What you have to do
When you repeat the listing below, keep every word exactly and leave out each picture.

Data section
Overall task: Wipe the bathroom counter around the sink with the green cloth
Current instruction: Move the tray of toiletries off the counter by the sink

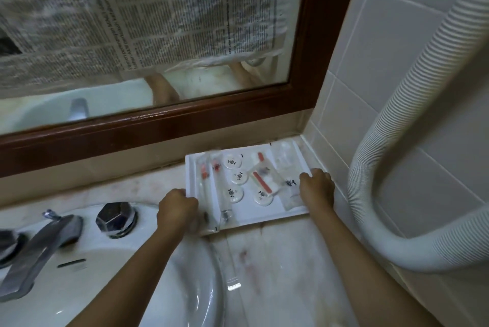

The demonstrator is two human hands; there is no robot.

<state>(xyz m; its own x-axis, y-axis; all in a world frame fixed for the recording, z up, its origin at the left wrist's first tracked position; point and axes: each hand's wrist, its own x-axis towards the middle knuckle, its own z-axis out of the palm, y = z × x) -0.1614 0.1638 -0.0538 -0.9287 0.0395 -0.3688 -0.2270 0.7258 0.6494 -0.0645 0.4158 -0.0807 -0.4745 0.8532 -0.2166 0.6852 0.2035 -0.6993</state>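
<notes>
A white tray (266, 220) of wrapped toiletries sits on the pale marble counter (277, 268) in the back right corner, right of the sink (111, 281). My left hand (176, 209) grips the tray's left edge. My right hand (317, 187) grips its right edge. The tray holds round white packets, toothbrush packs with red parts and clear sachets. No green cloth is in view.
A chrome faucet (39, 247) and a faceted knob (116, 217) stand at the sink's back rim. A wood-framed mirror (164, 120) covered with newspaper rises behind the counter. A ribbed white hose (397, 115) curves down the tiled right wall onto the counter's right edge.
</notes>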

Answer area
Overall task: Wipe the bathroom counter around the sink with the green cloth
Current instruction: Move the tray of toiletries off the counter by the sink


The demonstrator is two human hands; there is no robot.

<state>(xyz m; its own x-axis, y-axis; all in a world frame fixed for the recording, z up, its origin at the left wrist's first tracked position; point and axes: each hand's wrist, its own x-axis towards the middle knuckle, its own z-axis out of the palm, y = z × x) -0.1614 0.1638 -0.0538 -0.9287 0.0395 -0.3688 -0.2270 0.7258 0.6494 -0.0645 0.4158 -0.0807 -0.4745 0.8532 -0.2166 0.6852 0.2035 -0.6993</state>
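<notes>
A white tray (266, 220) of wrapped toiletries sits on the pale marble counter (277, 268) in the back right corner, right of the sink (111, 281). My left hand (176, 209) grips the tray's left edge. My right hand (317, 187) grips its right edge. The tray holds round white packets, toothbrush packs with red parts and clear sachets. No green cloth is in view.
A chrome faucet (39, 247) and a faceted knob (116, 217) stand at the sink's back rim. A wood-framed mirror (164, 120) covered with newspaper rises behind the counter. A ribbed white hose (397, 115) curves down the tiled right wall onto the counter's right edge.
</notes>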

The response is complete as it stands.